Smoke rises from the clashes between protesters and Egyptian forces [Ahmed Asad/Apaimages]
Smoke rises from the clashes between protesters and Egyptian forces [Ahmed Asad/Apaimages]

Egypt has added the names of another 300 people to its terrorism watch list, after some 50 others were added earlier this week, according to the government's official Gazette.

The designated individuals have been given 60 days to appeal against the decision before the Court of Cassation, the highest appeals court in Egypt, accepts the additions permanently. Those on the list are prevented from travelling or participating in political activity, and the label gives the authorities the right to freeze their assets and cancel their passports.

Many of those on the list are members of the banned Muslim Brotherhood, including financier of the group, Hassan Malik. Since the ousting of democratically elected President Mohamed Morsi in 2013, Egypt has seen an unprecedented crackdown on the group.

Earlier this year the government added some 1,500 names to the list, which included the now imprisoned Morsi, his sons, and retired Egyptian footballer Mohamed Aboutrika.

Read: 378 enforced disappearance in Egypt within a year

President Abdel Fatah Al-Sisi's regime has detained and imprisoned thousands of Egyptian citizens, allegedly as part of its counter terrorism strategy, which even extends outside its borders. As one of the countries boycotting Qatar in relation to its alleged support of terrorism, in June, Egypt also asked Interpol to help find and arrest 30 senior Muslim Brotherhood leaders living in the tiny Gulf state.

Those arrested often face torture or are sentenced to execution in mass trials where they are afforded little by way of legal representation, prompting strong condemnation from numerous international human rights organisations.

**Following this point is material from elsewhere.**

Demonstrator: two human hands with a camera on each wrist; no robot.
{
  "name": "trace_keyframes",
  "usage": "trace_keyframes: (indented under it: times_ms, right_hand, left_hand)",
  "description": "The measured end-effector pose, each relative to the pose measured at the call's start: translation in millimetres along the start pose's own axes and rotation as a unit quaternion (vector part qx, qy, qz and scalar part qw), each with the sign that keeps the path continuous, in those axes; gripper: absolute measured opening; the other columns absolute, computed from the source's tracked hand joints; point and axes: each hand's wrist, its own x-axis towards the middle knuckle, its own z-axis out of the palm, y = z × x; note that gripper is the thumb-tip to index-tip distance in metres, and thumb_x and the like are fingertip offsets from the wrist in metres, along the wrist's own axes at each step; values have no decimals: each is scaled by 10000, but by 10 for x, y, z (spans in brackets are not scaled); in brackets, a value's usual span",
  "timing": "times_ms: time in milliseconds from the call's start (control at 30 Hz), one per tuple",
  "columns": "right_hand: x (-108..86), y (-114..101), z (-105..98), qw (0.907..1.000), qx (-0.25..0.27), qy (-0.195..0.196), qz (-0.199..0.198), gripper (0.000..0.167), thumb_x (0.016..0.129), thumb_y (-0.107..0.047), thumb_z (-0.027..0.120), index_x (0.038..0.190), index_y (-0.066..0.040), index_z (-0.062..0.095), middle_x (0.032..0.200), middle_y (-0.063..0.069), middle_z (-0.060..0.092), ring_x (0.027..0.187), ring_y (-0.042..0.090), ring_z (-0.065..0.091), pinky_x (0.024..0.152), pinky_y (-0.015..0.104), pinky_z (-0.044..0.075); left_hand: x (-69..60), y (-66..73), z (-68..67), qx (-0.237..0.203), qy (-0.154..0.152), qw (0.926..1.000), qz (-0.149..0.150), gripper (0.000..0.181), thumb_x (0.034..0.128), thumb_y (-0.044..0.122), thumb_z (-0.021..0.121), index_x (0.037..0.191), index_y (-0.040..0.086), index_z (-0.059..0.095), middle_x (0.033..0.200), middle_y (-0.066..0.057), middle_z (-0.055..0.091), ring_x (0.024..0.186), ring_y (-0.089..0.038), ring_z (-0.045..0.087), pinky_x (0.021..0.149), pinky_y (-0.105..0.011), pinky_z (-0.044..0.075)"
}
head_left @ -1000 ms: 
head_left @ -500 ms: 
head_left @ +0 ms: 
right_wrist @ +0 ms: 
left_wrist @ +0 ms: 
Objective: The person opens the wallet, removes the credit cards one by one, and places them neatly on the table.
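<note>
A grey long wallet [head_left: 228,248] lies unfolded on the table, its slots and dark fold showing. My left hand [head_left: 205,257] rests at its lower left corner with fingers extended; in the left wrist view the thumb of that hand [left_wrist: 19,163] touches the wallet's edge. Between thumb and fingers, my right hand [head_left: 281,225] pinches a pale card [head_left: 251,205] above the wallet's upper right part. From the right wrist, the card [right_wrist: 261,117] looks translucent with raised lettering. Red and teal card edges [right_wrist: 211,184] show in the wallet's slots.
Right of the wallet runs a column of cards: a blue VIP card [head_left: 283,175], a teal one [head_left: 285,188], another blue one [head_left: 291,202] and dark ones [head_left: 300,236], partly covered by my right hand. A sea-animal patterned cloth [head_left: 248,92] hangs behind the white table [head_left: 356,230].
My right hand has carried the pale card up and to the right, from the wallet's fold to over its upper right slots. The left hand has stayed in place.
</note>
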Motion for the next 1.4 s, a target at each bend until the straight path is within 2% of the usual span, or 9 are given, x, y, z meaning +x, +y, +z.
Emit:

Last week, the US announced that it would cut its regular funding to Egypt by some $95.7 million as it has failed to progress on respecting human rights and democratic norms. However, the US State Department later hinted that the decision to cut and freeze aid to Egypt was because of Cairo's cooperation with the government of North Korea, rendering its initial criticism of human rights abuses irrelevant in the eyes of many.